Operational milestones and commercialization

Aurora reported that since January 31, 2026 it has driven more than 4.5 million autonomous cumulative miles, with over 250,000 of those miles completed in fully driverless mode. By comparison, the company had logged 100,000 driverless miles as of the third quarter. Management has publicly set a target to operate in excess of 200 driverless trucks by year-end, a substantial step up from a fleet of 10 trucks recorded in December.

The company began commercialization in late April. Cantor Fitzgerald described Aurora as one of the leaders in the self-driving truck sector based on those operating metrics and the pace of expansion.

Financial targets and recent results

Aurora is targeting breakeven on gross margins by the end of 2026 and aims to generate positive free cash flow in 2028. Those goals would mark a turnaround from its current financial profile: recent data indicate the company suffers from weak gross profit margins and is not profitable at present.

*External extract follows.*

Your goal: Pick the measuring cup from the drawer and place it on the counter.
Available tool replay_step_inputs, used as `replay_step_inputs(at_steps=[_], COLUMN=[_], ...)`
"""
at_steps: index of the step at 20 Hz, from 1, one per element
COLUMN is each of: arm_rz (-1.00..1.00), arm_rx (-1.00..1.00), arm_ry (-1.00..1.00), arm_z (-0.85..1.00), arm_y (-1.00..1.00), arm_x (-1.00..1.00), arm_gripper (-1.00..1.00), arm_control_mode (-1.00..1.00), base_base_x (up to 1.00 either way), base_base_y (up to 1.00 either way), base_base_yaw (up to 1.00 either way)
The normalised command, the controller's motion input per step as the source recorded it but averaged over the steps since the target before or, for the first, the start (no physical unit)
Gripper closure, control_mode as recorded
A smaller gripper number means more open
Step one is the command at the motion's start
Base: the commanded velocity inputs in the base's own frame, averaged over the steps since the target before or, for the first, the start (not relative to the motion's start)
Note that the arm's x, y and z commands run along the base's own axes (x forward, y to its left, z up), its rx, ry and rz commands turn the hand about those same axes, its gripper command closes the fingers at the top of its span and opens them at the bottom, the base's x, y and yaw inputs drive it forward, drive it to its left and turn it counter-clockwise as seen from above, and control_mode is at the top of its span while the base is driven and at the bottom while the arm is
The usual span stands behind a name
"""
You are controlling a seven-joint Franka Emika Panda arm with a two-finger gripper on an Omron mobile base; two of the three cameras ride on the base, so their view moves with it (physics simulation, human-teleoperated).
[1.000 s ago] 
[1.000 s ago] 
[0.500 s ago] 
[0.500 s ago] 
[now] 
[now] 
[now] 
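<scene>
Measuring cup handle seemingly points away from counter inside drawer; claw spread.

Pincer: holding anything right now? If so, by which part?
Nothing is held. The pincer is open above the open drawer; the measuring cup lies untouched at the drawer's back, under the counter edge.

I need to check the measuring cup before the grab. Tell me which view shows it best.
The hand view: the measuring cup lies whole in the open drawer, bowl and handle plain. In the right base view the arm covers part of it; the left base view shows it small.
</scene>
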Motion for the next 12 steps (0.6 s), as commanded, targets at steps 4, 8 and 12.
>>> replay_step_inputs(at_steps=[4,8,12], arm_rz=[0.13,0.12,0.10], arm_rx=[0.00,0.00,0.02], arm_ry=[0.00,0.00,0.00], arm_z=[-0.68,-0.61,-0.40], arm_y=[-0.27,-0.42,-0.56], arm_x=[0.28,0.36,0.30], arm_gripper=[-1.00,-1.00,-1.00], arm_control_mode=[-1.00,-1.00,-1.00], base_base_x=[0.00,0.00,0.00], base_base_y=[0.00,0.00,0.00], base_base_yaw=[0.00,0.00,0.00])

In its fourth-quarter 2025 earnings report Aurora posted an earnings per share (EPS) loss of $0.11, narrowly better than the expected loss of $0.12, producing an EPS surprise of 8.33%. Revenue for the quarter was $1.0 million, below expectations of $1.69 million and representing a revenue surprise of -40.83%.

Partnerships and hardware

Aurora holds an exclusive agreement with Continental to scale hardware for high-volume installation. The partnership has a targeted start of production in 2027. Cantor Fitzgerald also cited Aurora’s hardware roadmap and the planned production timeline as factors supporting its view of the company’s position within the self-driving truck market.

Analyst perspectives

Alongside Cantor Fitzgerald’s reiteration of an Overweight rating and a $12.00 price target, other sell-side coverage remains active. Oppenheimer reiterated an Outperform rating and a $15.00 price target, pointing to the company’s material progress in expanding operating domains and extending routes and noting expectations that Aurora’s next-generation hardware will be available in the third quarter of 2026.

What this means for markets

Analyst ratings and milestones contribute to investor assessment of Aurora’s prospects in autonomous trucking and related logistics technology. The company’s targets for margin improvement and eventual positive free cash flow will be watched by market participants given the current gap between operating progress and profitability.


Summary

Cantor Fitzgerald maintained an Overweight rating and $12 price target on Aurora Innovation, citing over 4.5 million autonomous miles and commercialization progress. Aurora is pursuing a rapid fleet build to more than 200 driverless trucks by year-end, targets breakeven gross margins by end-2026 and positive free cash flow in 2028, but currently reports weak gross margins and is not profitable. Recent quarterly results showed an EPS of -$0.11 versus an expected -$0.12 and revenue of $1.0 million versus $1.69 million expected.

Risks

  • Revenue shortfall and current unprofitable operations - impacts investors and equity markets following Aurora and similar autonomous-technology companies.
  • Dependence on hardware scaling and production timelines, including the Continental partnership targeting 2027 start of production - impacts supply chain and automotive suppliers in the midstream/manufacturing sectors.
  • Execution risk against stated margin and cash flow targets (breakeven gross margins by end-2026, positive free cash flow in 2028) - affects credit markets and capital providers assessing funding and balance-sheet risk.